Namibia: Geingob Lauds Namibia's Top Free Press Ranking in Africa

The World Press Freedom Day poster for 2019.

PRESIDENT Hage Geingob has promised more transparency after Namibia reclaimed its position as the country with the freest media in Africa.

Namibia lost the top position to Ghana last year, but the latest 2019 World Press Freedom Index has restored the country's glory days. Namibia is ranked 23 out of a global ranking of 180 countries.

State House spokesperson Alfredo Hengari issued a statement today (Thursday), saying Geingob reaffirms commitment to media freedom.

He said Geingob and the Namibian government recognise that access to information is a critical enabler of the electorate in holding elected leaders accountable.
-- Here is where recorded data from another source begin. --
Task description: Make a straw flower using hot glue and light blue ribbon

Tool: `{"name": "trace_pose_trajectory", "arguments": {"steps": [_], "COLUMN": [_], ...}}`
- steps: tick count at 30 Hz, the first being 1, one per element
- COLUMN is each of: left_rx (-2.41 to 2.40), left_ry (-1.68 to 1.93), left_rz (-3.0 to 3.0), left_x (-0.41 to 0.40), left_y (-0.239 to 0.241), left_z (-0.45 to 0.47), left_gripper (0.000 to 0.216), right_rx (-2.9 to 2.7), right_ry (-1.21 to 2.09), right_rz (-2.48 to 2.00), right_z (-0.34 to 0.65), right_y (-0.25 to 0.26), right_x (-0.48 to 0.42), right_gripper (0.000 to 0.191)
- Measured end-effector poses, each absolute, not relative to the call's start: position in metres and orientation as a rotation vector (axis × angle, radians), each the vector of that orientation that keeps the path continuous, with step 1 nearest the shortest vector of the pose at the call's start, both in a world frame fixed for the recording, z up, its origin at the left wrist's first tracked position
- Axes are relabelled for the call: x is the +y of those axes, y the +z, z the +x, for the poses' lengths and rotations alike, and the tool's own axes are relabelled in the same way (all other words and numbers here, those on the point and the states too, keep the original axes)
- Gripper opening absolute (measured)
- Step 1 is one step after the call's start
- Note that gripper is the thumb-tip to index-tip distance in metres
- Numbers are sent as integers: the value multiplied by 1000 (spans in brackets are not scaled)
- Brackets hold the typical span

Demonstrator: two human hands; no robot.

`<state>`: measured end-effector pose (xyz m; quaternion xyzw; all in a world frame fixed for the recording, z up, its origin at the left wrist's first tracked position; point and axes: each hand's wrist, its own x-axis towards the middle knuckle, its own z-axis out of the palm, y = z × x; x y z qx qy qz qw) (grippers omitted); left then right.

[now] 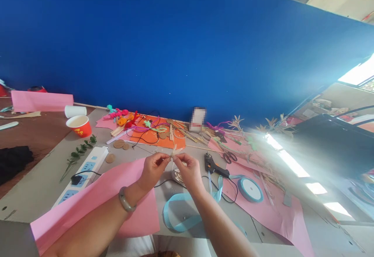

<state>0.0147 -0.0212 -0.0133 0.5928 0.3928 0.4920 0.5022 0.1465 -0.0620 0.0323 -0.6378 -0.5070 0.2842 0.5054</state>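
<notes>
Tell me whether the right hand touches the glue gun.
Apart: the head view shows grey table between the right hand and glue gun.

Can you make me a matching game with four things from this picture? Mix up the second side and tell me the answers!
Things:
1. small pale yellowish strip
2. red paper cup with a white inside
3. black glue gun with an orange trigger
4. white power strip with blue sockets

Where or how:
A. beside dark-handled scissors
B. pinched by the left hand and right hand
C. with a black plug in it
D. standing upright

Pairs: 1-B, 2-D, 3-A, 4-C
</notes>
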Motion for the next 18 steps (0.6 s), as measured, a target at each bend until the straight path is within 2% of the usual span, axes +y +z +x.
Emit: {"name": "trace_pose_trajectory", "arguments": {"steps": [18], "left_rx": [960], "left_ry": [1292], "left_rz": [1652], "left_x": [-23], "left_y": [-9], "left_z": [12], "left_gripper": [11], "right_rx": [-1255], "right_ry": [694], "right_rz": [-1544], "right_z": [141], "right_y": [36], "right_x": [-64], "right_gripper": [15]}}
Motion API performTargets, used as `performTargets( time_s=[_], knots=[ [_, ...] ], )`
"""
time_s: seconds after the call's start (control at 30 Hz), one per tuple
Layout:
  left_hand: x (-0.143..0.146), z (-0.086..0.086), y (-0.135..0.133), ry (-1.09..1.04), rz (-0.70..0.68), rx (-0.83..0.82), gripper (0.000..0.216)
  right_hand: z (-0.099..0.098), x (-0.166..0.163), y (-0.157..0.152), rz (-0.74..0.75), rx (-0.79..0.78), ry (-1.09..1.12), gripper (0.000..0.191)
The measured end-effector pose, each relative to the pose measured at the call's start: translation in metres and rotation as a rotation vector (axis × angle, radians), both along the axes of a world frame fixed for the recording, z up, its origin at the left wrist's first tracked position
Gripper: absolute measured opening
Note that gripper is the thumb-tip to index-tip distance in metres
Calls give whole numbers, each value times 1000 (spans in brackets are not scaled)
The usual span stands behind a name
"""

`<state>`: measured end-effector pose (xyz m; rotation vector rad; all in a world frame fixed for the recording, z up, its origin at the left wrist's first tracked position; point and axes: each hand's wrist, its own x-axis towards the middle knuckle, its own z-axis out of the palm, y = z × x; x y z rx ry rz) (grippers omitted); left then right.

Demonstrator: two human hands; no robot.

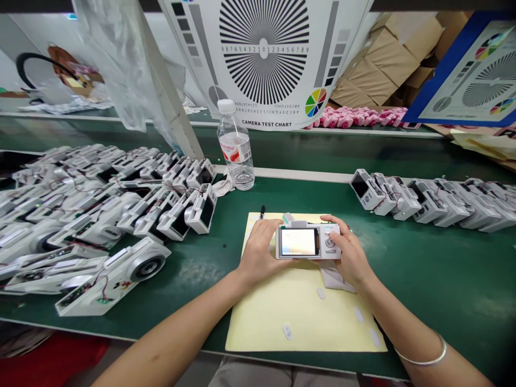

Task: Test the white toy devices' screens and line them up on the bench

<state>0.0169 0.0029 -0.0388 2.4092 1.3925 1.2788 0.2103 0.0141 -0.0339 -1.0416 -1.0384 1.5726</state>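
Note:
A white digital camera (pixel 298 242) is held up over a yellow sheet (pixel 278 306), its lit screen facing me. My left hand (pixel 262 244) grips the camera's left end, thumb along the lower edge. Closed round the right end is my right hand (pixel 350 248), with the thumb on the buttons beside the screen and a finger over the top edge. Under the camera, near my right wrist, a pale cloth-like piece (pixel 336 278) lies on the sheet. Small pale stickers (pixel 287 331) are scattered on the sheet. The camera's front is hidden from me.
Many white camera bodies (pixel 116 220) with exposed wires crowd the left of the green table (pixel 419 274). Another row of cameras (pixel 435 201) stands at the right. A water bottle (pixel 236 148), a black pen (pixel 262 211) and a hanging camera test chart (pixel 264 70) are ahead.

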Motion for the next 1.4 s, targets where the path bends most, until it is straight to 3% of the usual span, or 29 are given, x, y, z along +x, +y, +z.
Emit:
performTargets(
  time_s=[0.13,0.27,0.5,0.73,0.9,1.03,1.13,1.27,1.33,1.4],
  knots=[
    [0,-1,0,6,1,-34,63,1,-1,0,-12,-14,6,37],
    [0,0,-2,18,-89,-67,80,1,-2,-1,-50,-26,12,35],
    [0,8,-8,93,-204,-5,67,1,-4,-9,-30,56,-108,35],
    [4,19,-17,479,-98,-33,75,7,-10,-16,33,114,-318,37],
    [9,50,-25,683,-119,-170,65,7,-9,-17,95,102,-300,38],
    [-6,84,-4,392,-286,-493,55,8,-7,-18,180,53,-186,39],
    [-23,94,25,84,-455,-771,45,10,-7,-20,258,8,-67,42],
    [-38,76,45,-367,-529,-1009,57,17,-8,-28,231,5,33,41],
    [-41,62,41,-505,-490,-987,67,18,-8,-33,164,44,15,38],
    [-43,50,30,-595,-453,-846,74,14,-6,-36,66,130,-73,35]
  ],
)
"In that vein and to further enhance the president's commitment to transparency and to increase public levels of trust in government, the Access to Information Bill will be tabled in parliament in 2019," Hengari said.
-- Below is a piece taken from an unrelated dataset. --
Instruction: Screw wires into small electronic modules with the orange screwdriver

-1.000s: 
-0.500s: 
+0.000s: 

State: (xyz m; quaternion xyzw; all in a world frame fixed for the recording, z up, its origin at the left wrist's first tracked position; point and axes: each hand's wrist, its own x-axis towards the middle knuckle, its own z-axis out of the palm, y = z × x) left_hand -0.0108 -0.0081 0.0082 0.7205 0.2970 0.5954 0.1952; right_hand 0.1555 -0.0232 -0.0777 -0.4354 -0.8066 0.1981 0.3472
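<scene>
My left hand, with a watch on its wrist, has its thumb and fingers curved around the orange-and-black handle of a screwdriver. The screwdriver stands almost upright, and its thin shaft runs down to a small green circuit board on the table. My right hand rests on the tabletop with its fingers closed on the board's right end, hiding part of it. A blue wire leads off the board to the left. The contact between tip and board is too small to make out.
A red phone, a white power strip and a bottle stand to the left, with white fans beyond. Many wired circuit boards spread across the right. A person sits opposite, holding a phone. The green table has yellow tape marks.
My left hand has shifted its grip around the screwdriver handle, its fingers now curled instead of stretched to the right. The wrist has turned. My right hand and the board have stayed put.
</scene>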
The spokesperson said the president has in the past said that the media plays a key role in shining light on processes, systems and institutions in a democracy, and should view itself as an "integral component of our governance architecture".

"As long as our electorate put us here, our government will guarantee freedom of the fourth estate, which plays a constructive role in the Namibian House," Geingob said in the statement issued by Hengari.
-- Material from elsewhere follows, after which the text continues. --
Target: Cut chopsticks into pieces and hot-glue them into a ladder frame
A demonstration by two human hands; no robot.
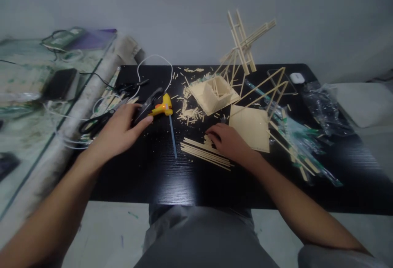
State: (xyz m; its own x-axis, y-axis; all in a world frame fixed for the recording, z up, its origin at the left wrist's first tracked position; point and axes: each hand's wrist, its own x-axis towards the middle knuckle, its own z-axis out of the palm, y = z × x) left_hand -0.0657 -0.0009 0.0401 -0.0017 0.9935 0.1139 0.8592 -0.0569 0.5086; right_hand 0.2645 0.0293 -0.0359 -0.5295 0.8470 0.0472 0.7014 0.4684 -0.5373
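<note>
My left hand (124, 127) is closed around a dark slab-like object (147, 106), thumb along its near side; its exact kind is unclear. Just right of that lies a yellow glue gun (166, 106) with a small orange light, a translucent glue stick (172, 137) running from it toward me. Over some short wooden sticks (208, 140), my right hand (229, 139) rests with its fingers curled down; whatever is under the fingertips is hidden. Several long thin wooden sticks (205, 155) lie side by side below it. Close to its wrist is a square wooden board (250, 127).
Behind stands a stick structure (241, 47) near a wooden base with a box (216, 94). Cut bits (192, 114) are scattered about. Scissors (96, 122) and white cable (155, 56) lie left; plastic-wrapped sticks (294, 137), a clear bag (322, 106) and a white case (297, 78) lie right.
</note>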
Despite the latest ranking, Reporters Without Borders, an organisation that came up with the ranking and aims to hold governments around the world accountable for free speech restrictions, said Namibia still has issues to iron out.

Namibia's constitution guarantees free speech and protects journalists, "but the lack of a freedom of information law continues to obstruct their work. Those who dare to criticize the authorities are often the target of government threats or insults," the press watchdog said.

"Pro-government media are meanwhile getting an ever larger chunk of the revenue available from advertising, which is threatening the financial prospects of the privately-owned media and independent news coverage," the Reporters Without Borders said on its website.

The organisation also mentioned the court case when the Namibia Central Intelligence Service tried to block The Patriot newspaper from publishing a corruption story involving the spy agency last year.

The intelligence service lost the case after the High Court and Supreme Court ruled against the intelligence agency.